In this work, the formulation of theoretical predictive models for multiphase reactive flows is presented, with the aim to provide tools to overcome the bottlenecks of available and future technologies, in the field of solar thermal cracking of natural gas. The solar reactor proposed by Maag et al. [4] is taken as reference for the theoretical modeling. This reactor is characterized by a flow of methane mixed with argon laden with carbon particles and exposed to concentrated solar radiative energy. The carbon particles are necessary since they act as radiant absorbers and provide surface needed to enhance the cracking reaction of methane. As the reaction progresses, hydrogen is produced together with solid carbon. The solid carbon produced is deposited on the particle surface, resulting in particle growth.

Both Euler-Euler and Euler-Lagrange theoretical modeling approaches of a laminar multiphase flow solar reactor are described. An implementation of the Euler-Lagrange approach was carried out using the commercial software ANSYS-Fluent together with in-house user defined functions routines. The implementation of the Euler-Lagrange approach was validated and showed good agreement with experimental results from literature.

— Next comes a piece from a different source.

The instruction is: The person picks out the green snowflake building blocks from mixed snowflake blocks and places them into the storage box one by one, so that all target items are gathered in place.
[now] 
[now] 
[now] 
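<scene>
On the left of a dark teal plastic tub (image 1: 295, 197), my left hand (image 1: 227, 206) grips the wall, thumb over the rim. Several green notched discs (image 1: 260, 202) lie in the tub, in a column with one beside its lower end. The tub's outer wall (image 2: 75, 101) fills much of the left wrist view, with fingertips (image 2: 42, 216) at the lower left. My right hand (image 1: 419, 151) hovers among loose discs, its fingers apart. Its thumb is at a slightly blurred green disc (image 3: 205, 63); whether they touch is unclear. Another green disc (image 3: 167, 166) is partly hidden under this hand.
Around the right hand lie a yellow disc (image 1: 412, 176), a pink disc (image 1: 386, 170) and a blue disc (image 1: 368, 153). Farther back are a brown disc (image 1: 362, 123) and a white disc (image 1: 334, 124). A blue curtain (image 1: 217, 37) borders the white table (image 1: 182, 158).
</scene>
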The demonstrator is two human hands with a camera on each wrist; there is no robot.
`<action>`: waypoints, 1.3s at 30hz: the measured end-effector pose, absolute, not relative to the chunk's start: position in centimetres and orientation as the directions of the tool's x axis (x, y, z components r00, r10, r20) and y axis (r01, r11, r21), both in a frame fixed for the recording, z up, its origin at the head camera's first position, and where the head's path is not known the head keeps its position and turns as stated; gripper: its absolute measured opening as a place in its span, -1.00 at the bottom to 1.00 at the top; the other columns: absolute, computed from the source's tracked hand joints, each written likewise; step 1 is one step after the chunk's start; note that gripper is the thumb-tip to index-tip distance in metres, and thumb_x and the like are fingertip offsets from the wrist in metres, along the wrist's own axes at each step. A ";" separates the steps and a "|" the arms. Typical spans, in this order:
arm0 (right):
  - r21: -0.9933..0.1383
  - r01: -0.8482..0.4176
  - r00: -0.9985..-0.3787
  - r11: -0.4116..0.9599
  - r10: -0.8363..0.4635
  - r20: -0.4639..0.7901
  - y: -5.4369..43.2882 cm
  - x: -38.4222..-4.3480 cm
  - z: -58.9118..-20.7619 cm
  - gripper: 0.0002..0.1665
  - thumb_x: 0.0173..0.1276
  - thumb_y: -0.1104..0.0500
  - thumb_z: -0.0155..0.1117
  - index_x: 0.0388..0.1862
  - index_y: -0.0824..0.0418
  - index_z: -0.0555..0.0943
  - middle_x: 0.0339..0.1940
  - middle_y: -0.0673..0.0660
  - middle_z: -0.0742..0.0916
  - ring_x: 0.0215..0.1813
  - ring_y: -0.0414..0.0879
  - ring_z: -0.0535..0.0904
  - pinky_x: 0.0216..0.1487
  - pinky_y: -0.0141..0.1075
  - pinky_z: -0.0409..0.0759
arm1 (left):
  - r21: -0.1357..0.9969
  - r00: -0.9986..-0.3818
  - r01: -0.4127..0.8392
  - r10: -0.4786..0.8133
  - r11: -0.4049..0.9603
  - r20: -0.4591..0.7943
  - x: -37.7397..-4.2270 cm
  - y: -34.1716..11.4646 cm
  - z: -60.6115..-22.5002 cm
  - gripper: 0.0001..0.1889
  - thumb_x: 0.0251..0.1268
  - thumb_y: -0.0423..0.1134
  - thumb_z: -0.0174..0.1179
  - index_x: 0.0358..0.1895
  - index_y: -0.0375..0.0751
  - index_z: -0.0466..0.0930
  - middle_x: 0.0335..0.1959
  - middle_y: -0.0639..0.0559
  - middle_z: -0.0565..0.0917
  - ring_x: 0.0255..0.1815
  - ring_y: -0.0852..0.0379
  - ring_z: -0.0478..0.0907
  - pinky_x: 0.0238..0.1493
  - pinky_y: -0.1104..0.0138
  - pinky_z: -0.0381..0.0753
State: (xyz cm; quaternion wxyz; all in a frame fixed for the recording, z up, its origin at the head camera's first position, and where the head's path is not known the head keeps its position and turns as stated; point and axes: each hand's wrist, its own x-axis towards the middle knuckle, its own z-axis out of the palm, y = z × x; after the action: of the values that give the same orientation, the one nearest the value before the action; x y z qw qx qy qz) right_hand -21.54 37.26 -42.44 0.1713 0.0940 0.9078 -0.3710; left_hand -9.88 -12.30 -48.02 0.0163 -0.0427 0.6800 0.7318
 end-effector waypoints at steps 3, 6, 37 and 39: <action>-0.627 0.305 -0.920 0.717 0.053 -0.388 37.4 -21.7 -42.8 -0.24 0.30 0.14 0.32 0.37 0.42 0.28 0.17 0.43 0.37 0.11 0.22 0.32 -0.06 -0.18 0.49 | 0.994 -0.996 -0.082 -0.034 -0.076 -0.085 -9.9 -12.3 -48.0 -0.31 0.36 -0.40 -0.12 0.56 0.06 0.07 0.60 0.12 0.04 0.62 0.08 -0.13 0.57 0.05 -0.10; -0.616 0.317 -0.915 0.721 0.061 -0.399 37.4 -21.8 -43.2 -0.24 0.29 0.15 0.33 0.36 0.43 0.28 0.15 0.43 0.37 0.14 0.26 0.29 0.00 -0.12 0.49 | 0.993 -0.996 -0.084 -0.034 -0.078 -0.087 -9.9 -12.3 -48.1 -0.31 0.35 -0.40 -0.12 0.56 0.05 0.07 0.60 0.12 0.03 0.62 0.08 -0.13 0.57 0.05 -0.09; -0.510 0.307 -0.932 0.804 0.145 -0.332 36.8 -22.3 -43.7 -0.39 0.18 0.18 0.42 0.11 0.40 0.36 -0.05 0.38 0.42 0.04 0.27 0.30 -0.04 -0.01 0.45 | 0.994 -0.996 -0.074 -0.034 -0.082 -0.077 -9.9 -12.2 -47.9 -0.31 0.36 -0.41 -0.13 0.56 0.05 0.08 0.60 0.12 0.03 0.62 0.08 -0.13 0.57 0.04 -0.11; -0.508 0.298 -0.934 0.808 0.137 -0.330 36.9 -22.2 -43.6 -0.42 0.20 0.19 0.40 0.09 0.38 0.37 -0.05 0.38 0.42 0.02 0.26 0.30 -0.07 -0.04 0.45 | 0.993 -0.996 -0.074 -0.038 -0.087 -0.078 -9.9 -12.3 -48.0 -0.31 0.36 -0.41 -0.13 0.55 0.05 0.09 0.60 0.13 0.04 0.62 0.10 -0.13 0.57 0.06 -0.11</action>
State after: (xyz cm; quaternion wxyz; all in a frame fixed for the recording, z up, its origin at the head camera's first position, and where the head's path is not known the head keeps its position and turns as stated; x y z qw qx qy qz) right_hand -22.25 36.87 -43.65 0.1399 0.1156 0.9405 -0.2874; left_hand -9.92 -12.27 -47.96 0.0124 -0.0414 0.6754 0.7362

Next, with a view on scale-up of current technologies to conditions involving turbulence, a statistical flow simulation model of solar thermal cracking in turbulent flow is presented, based on the work made in the field of pulverized coal combustion by M.K. Stöllinger et al. [5,6]. The proposed approach employs a model equation for the joint velocity-composition probability density function (PDF) that is solved by a hybrid Finite-Volume/Monte Carlo algorithm. In the proposed PDF approach, mean quantities, such as mean hydrogen concentration, are obtained as averages over multiple samples of the flow, represented in a Monte Carlo simulation. This approach provides the mean chemical source terms in exact form, in the evolution equation for the gas mass density function and thus, the effect of the non-linear reaction rates is taken into account without approximation. Due to the analogy made with the work of pulverized combustion [5], the approach considered in this study can be implemented in the TU-Delft in-house code PDFD, which has already been successfully used in Ref. [6].

References

[1] D. Hirsch and A. Steinfeld (2004). Solar hydrogen production by thermal decomposition of natural gas using a vortex-flow reactor. International Journal of Hydrogen Energy, 29(1):47 – 55

[2] G. Maag, (2006). Monte Carlo radiative heat transfer analysis of a CH4  flow laden with carbon particles. Master Thesis, ETH Zürich

[3] A. Steinfeld (2005). Solar thermochemical production of hydrogen. A review. Solar Energy, 78(5):603 – 615

[4] G. Maag, G. Zanganeh and A. Steinfeld, (2009). Solar thermal cracking of methane in a particleflow reactor for the co-production of hydrogen and carbon. International Journal of Hydrogen Energy , 34(18):7676 – 7685.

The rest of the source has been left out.